# [Goal of the exercise]
Omit every picture, then return each line of the data below exactly.
%%
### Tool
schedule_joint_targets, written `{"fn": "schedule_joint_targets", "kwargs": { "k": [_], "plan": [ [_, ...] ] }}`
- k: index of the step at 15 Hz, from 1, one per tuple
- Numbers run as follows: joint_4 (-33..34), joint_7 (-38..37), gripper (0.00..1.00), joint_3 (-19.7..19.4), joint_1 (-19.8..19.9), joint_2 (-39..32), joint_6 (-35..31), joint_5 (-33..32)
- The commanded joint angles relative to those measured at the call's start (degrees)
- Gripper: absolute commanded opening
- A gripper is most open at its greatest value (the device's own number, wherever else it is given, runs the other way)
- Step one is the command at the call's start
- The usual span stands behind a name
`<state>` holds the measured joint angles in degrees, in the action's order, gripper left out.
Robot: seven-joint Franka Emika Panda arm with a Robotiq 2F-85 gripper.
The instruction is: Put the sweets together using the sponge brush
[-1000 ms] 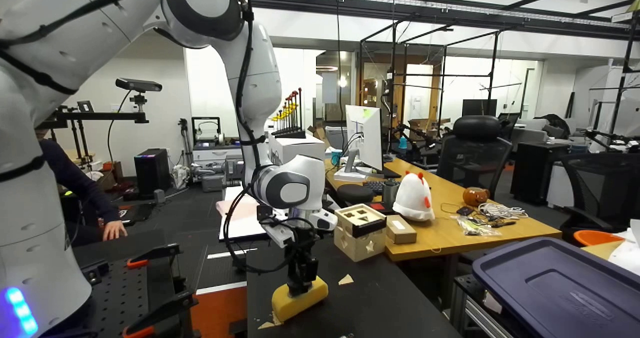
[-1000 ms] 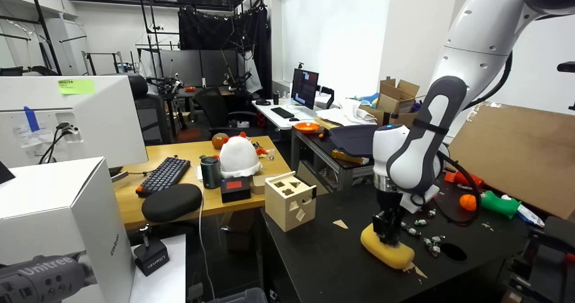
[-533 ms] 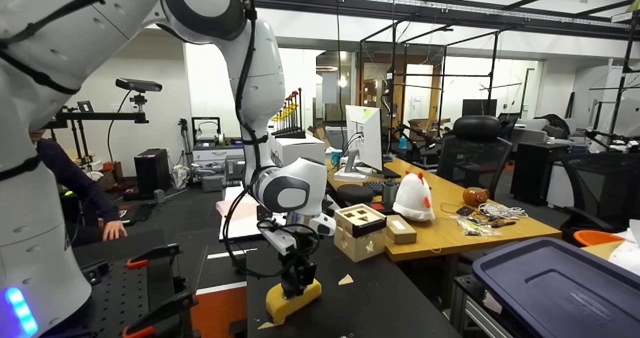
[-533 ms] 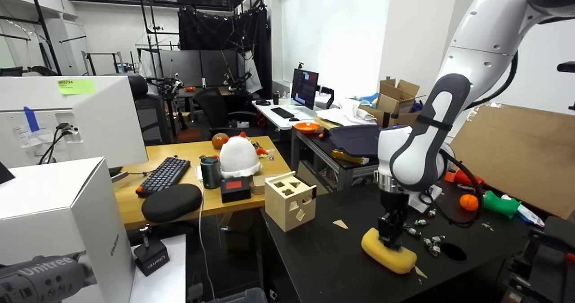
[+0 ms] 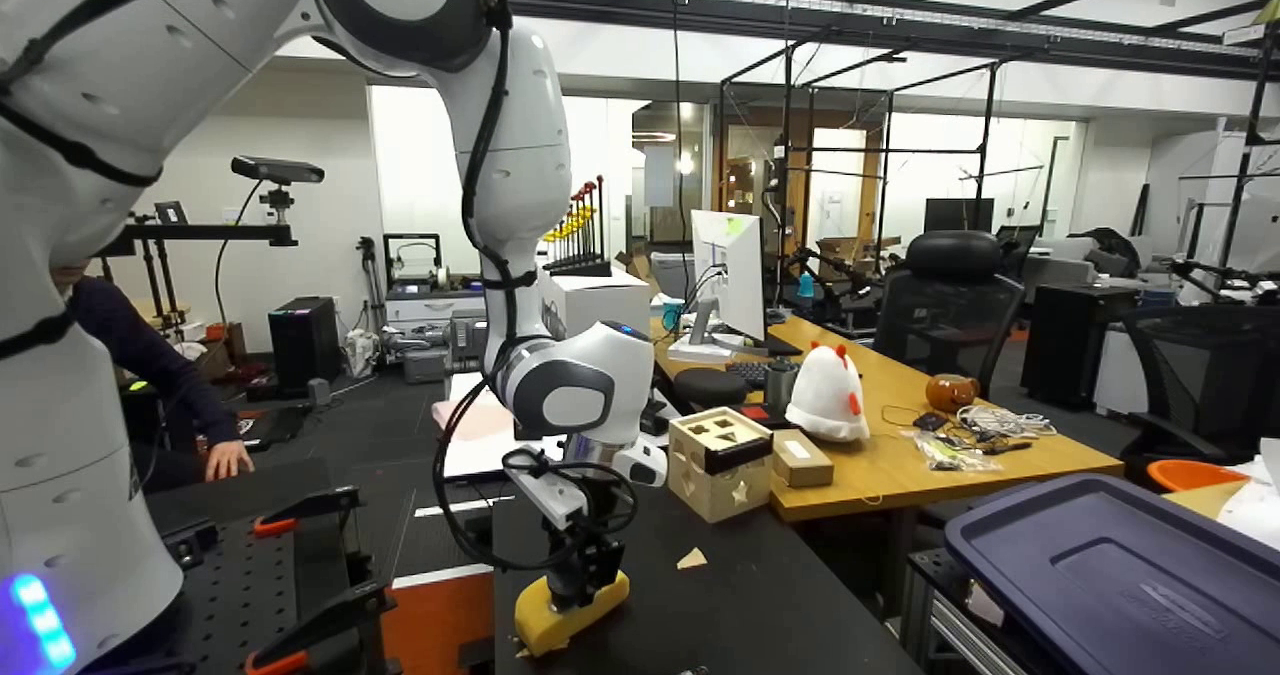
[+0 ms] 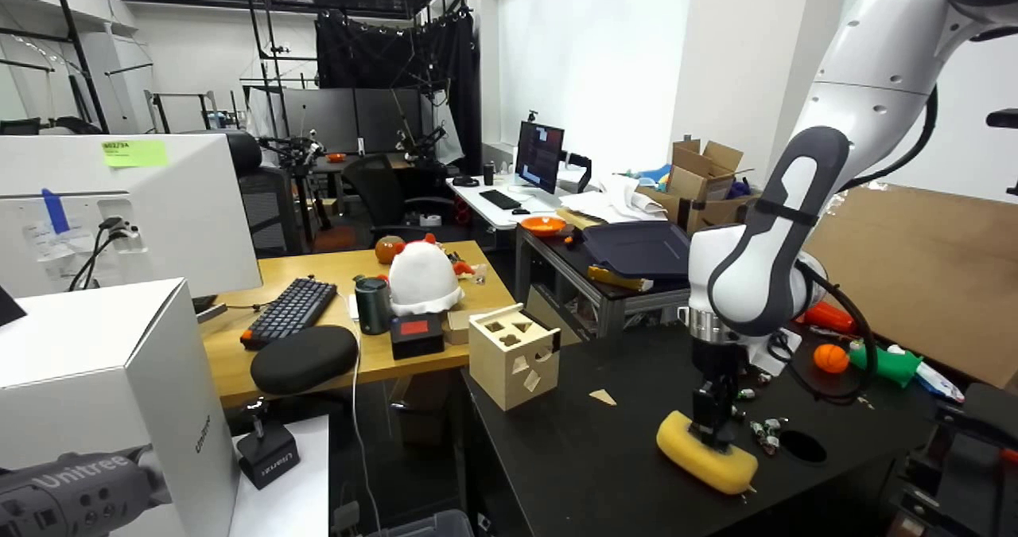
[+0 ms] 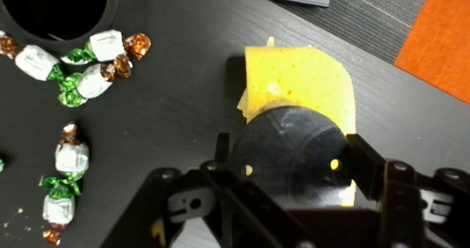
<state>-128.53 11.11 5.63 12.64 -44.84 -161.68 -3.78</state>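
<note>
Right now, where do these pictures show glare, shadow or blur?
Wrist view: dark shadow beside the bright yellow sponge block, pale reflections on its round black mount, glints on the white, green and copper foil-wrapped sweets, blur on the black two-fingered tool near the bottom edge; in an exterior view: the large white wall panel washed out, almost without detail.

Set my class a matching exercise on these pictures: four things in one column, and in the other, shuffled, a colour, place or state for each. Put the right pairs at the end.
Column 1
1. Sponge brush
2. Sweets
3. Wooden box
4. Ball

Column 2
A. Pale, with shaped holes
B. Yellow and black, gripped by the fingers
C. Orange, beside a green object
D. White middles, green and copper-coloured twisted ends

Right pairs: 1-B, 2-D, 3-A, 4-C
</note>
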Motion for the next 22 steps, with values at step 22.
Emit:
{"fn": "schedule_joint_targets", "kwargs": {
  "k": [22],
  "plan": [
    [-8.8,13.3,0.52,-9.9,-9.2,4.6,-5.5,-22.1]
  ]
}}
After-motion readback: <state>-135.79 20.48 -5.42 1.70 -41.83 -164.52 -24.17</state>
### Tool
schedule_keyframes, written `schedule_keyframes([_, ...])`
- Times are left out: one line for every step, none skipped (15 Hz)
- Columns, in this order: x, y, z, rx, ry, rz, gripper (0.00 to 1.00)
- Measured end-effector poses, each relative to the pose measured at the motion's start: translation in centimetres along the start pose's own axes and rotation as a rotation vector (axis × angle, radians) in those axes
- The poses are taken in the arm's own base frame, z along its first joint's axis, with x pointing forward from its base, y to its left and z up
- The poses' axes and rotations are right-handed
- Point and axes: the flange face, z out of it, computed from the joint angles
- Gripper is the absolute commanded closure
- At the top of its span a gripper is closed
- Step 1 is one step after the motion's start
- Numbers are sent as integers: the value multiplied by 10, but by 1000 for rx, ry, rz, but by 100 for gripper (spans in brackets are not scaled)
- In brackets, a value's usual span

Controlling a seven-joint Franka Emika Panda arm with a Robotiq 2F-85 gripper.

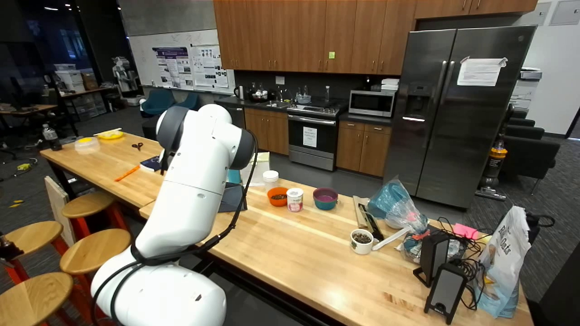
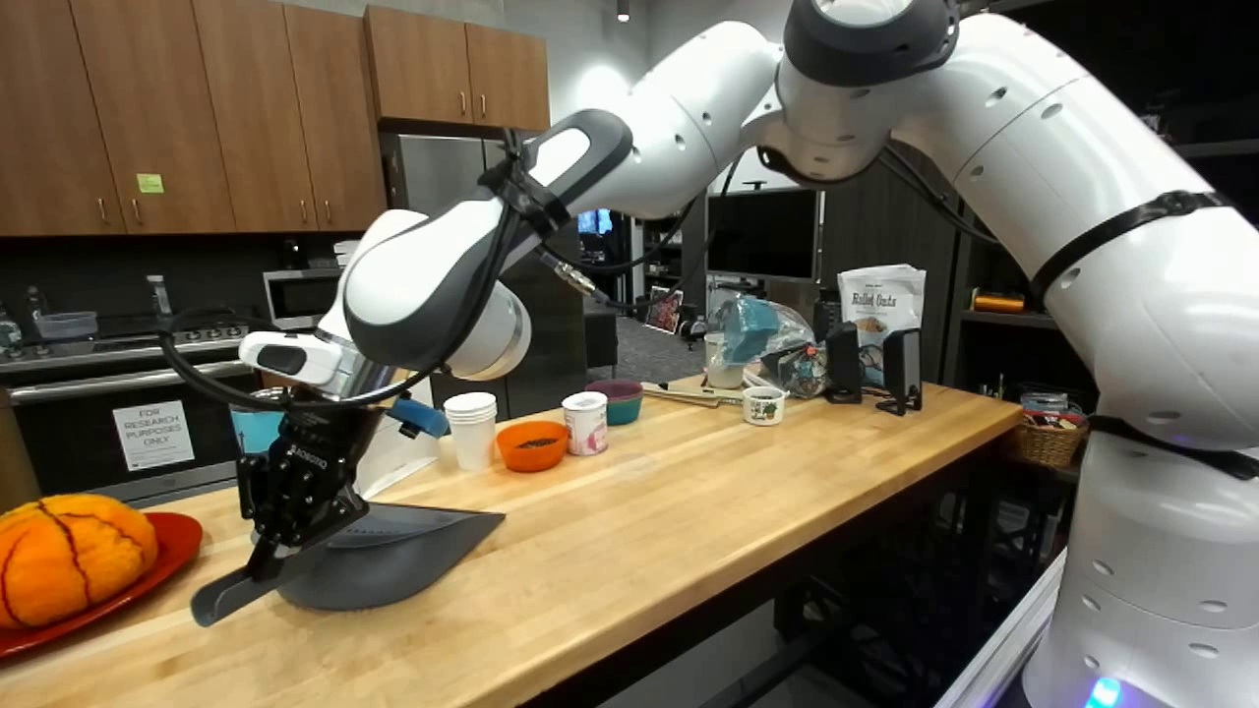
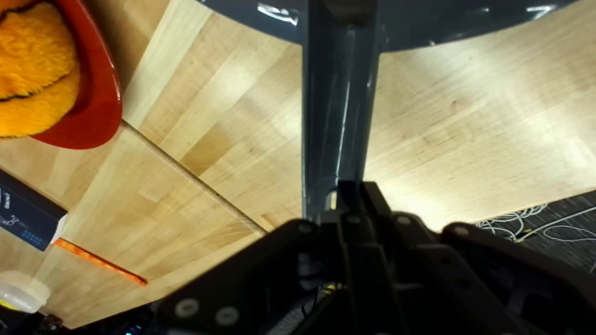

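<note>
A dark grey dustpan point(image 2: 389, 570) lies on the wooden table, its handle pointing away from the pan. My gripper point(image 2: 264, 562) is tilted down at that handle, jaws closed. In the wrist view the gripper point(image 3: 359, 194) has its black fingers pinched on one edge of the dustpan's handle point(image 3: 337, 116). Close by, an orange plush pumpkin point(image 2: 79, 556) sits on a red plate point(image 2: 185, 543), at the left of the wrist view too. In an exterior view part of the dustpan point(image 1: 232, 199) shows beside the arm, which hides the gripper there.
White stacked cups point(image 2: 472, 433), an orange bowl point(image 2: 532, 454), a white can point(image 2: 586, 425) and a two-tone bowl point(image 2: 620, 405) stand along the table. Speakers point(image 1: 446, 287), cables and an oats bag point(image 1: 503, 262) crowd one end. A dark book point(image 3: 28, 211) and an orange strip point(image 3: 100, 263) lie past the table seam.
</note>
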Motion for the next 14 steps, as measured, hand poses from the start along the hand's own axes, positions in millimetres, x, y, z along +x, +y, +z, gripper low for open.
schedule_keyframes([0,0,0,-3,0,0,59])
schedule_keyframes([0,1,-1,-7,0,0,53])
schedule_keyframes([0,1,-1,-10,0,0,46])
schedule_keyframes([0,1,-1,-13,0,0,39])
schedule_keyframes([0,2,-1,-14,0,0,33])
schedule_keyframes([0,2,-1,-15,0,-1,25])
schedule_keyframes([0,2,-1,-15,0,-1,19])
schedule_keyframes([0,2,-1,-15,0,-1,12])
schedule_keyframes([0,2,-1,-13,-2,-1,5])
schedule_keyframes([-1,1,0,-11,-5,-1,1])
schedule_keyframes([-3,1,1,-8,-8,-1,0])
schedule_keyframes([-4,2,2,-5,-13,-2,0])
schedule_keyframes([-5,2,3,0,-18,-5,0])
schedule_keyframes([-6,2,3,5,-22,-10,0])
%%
# [Task solution]
### Tool
schedule_joint_targets, written `{"fn": "schedule_joint_targets", "kwargs": { "k": [_], "plan": [ [_, ...] ] }}`
- k: index of the step at 15 Hz, from 1, one per tuple
- Numbers run as follows: joint_4 (-33..34), joint_7 (-38..37), gripper (0.00..1.00), joint_3 (-19.7..19.4), joint_1 (-19.8..19.9), joint_2 (-39..32), joint_6 (-35..31), joint_5 (-33..32)
- The commanded joint angles relative to those measured at the call's start (degrees)
- Gripper: absolute commanded opening
- A gripper is most open at its greatest value (the device's own number, wherever else it is given, runs the other way)
- Step one is the command at the call's start
- The usual span stands behind a name
`<state>` holds the measured joint angles in degrees, in the action's order, gripper left out.
Robot: seven-joint Franka Emika Panda arm with a Robotiq 2F-85 gripper.
The instruction is: Put the sweets together using the sponge brush
[-1000 ms] 
[-1000 ms] 
[-533 ms] 
[-533 ms] 
[+0 ms] 
[+0 ms] 
[+0 ms] 
<state>-128.53 11.11 5.63 12.64 -44.84 -161.68 -3.78</state>
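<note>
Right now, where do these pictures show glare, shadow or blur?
Wrist view: dark shadow beside the bright yellow sponge block, pale reflections on its round black mount, glints on the white, green and copper foil-wrapped sweets, blur on the black two-fingered tool near the bottom edge; in an exterior view: the large white wall panel washed out, almost without detail.

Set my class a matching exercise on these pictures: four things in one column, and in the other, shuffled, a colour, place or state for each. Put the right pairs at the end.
Column 1
1. Sponge brush
2. Sweets
3. Wooden box
4. Ball

Column 2
A. Pale, with shaped holes
B. Yellow and black, gripped by the fingers
C. Orange, beside a green object
D. White middles, green and copper-coloured twisted ends

Right pairs: 1-B, 2-D, 3-A, 4-C
</note>
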Motion for the next 22 steps, with values at step 22.
Emit:
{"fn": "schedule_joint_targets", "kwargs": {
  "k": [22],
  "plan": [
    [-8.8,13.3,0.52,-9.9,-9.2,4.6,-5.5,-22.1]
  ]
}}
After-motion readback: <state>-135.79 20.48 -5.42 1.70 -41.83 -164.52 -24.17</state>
### Tool
schedule_keyframes, written `schedule_keyframes([_, ...])`
- Times are left out: one line for every step, none skipped (15 Hz)
- Columns, in this order: x, y, z, rx, ry, rz, gripper (0.00 to 1.00)
- Measured end-effector poses, each relative to the pose measured at the motion's start: translation in centimetres along the start pose's own axes and rotation as a rotation vector (axis × angle, radians) in those axes
- The poses are taken in the arm's own base frame, z along its first joint's axis, with x pointing forward from its base, y to its left and z up
- The poses' axes and rotations are right-handed
- Point and axes: the flange face, z out of it, computed from the joint angles
- Gripper is the absolute commanded closure
- At the top of its span a gripper is closed
- Step 1 is one step after the motion's start
- Numbers are sent as integers: the value multiplied by 10, but by 1000 for rx, ry, rz, but by 100 for gripper (spans in brackets are not scaled)
- In brackets, a value's usual span

Controlling a seven-joint Franka Emika Panda arm with a Robotiq 2F-85 gripper.


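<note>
A dark grey dustpan point(image 2: 389, 570) lies on the wooden table, its handle pointing away from the pan. My gripper point(image 2: 264, 562) is tilted down at that handle, jaws closed. In the wrist view the gripper point(image 3: 359, 194) has its black fingers pinched on one edge of the dustpan's handle point(image 3: 337, 116). Close by, an orange plush pumpkin point(image 2: 79, 556) sits on a red plate point(image 2: 185, 543), at the left of the wrist view too. In an exterior view part of the dustpan point(image 1: 232, 199) shows beside the arm, which hides the gripper there.
White stacked cups point(image 2: 472, 433), an orange bowl point(image 2: 532, 454), a white can point(image 2: 586, 425) and a two-tone bowl point(image 2: 620, 405) stand along the table. Speakers point(image 1: 446, 287), cables and an oats bag point(image 1: 503, 262) crowd one end. A dark book point(image 3: 28, 211) and an orange strip point(image 3: 100, 263) lie past the table seam.
</note>
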Motion for the next 14 steps, as measured, hand poses from the start along the hand's own axes, positions in millimetres, x, y, z along +x, +y, +z, gripper low for open.
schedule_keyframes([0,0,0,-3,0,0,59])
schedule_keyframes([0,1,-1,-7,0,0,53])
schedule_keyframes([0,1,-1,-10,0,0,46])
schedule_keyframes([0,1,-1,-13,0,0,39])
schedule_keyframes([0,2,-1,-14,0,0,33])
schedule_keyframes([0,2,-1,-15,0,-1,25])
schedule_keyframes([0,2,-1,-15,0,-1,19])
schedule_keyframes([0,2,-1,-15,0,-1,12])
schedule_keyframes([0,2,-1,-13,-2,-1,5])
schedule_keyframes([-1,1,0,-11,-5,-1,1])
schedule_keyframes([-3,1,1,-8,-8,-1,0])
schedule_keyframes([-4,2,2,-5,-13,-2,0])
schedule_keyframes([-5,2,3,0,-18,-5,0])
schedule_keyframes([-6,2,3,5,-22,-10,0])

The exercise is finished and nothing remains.